Kitware / UPennContrast

UPenn ?
https://upenn-contrast.netlify.com/
Apache License 2.0
8 stars 6 forks source link

Problem with new file search bar #501

Open arjunrajlab opened 11 months ago

arjunrajlab commented 11 months ago

Prefix search seems to work fine, but text search seems broken @bruyeret. See screenshot below. Somehow it is not finding the MS2 file that is in the directory (also visible in screenshot).

Not sure what happened, I had tested it before and it worked, but after the merge it seems to have stopped working.

image
bruyeret commented 11 months ago

This seems to come from MongoDB. When I open a MongoDB playground and do:

use('girder');
db.getCollection('folder').find({ $text: { $search: "squar" } });

I get a result with "square" in its name.

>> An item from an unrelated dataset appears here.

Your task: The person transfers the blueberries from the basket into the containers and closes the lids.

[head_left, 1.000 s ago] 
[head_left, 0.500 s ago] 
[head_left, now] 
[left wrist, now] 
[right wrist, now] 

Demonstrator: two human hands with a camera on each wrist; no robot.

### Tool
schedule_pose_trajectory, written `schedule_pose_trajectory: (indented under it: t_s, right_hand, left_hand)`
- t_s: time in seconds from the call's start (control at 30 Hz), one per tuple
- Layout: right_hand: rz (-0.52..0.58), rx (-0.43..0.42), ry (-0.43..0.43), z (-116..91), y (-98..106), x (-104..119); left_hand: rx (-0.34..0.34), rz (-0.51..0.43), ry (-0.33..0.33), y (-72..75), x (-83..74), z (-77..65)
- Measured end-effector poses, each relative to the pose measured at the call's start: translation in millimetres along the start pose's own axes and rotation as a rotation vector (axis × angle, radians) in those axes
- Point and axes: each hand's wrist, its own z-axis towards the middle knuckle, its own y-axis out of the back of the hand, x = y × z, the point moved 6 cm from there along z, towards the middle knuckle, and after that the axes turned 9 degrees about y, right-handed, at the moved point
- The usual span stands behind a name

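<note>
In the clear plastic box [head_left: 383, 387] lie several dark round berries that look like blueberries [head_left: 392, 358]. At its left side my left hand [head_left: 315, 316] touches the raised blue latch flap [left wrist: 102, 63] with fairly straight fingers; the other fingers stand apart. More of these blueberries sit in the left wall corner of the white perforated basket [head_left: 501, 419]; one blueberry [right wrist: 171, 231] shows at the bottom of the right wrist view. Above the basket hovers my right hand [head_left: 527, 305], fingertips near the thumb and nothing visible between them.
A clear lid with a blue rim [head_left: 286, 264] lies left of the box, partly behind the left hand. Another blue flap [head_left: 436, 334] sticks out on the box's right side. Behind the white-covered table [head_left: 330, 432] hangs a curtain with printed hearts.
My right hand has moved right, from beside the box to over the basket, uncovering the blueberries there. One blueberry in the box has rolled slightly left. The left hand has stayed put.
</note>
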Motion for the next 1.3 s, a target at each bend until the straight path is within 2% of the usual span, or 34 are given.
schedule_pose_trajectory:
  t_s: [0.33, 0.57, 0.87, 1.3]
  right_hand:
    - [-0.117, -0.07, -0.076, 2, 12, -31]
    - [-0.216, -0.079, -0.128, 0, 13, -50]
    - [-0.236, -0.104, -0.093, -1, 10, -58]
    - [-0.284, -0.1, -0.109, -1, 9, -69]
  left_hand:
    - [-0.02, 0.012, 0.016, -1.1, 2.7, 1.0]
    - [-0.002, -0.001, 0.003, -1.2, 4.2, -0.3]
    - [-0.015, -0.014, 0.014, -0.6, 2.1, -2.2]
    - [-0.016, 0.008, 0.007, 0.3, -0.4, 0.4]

But when I replace "squar" with "squa", I don't get a result...

arjunrajlab commented 11 months ago

Oh interesting. We can just leave it, not a big deal.

bruyeret commented 11 months ago

I can maybe improve the UI?

arjunrajlab commented 11 months ago

Sure!

bruyeret commented 10 months ago

After more investigation, it is not because of a minimum number of characters, but because of the way text searches work. Mongo uses text indexes as explained here. Do you think there is a good way to change the UI?

arjunrajlab commented 10 months ago

I see! I think it should just say "Need more letters to match" if we are under the limit instead of "no results match query", which is confusing. Also, it might be good, if the "text match" option is selected, to have some dummy text in the search field that says Type at least 4 characters just to prompt the user.

bruyeret commented 10 months ago

The issue is not the number of letter For example, if I have a folder named "Many annotations", the search doesn't show anything for "annotat" but it finds the folder when I type "annot", "annotate", "annotation" or "annotations" Another example: to find "square", I can type "squared" or "squares", but to find "new", I can't search "news" That is why the language in the settings (default_language) is important as explained in the link I sent

arjunrajlab commented 10 months ago

Oh sorry, I didn't read that carefully! Hmm. I don't know what to make of that. The stems that we would be searching for may not be English at all, and will often be multiple words put together. Perhaps the best thing is to just drop the full text search for now? I don't know of a good way to explain this sort of strange behavior to the user. It seems strange to me that there is no substring search in Mongo, but whatever.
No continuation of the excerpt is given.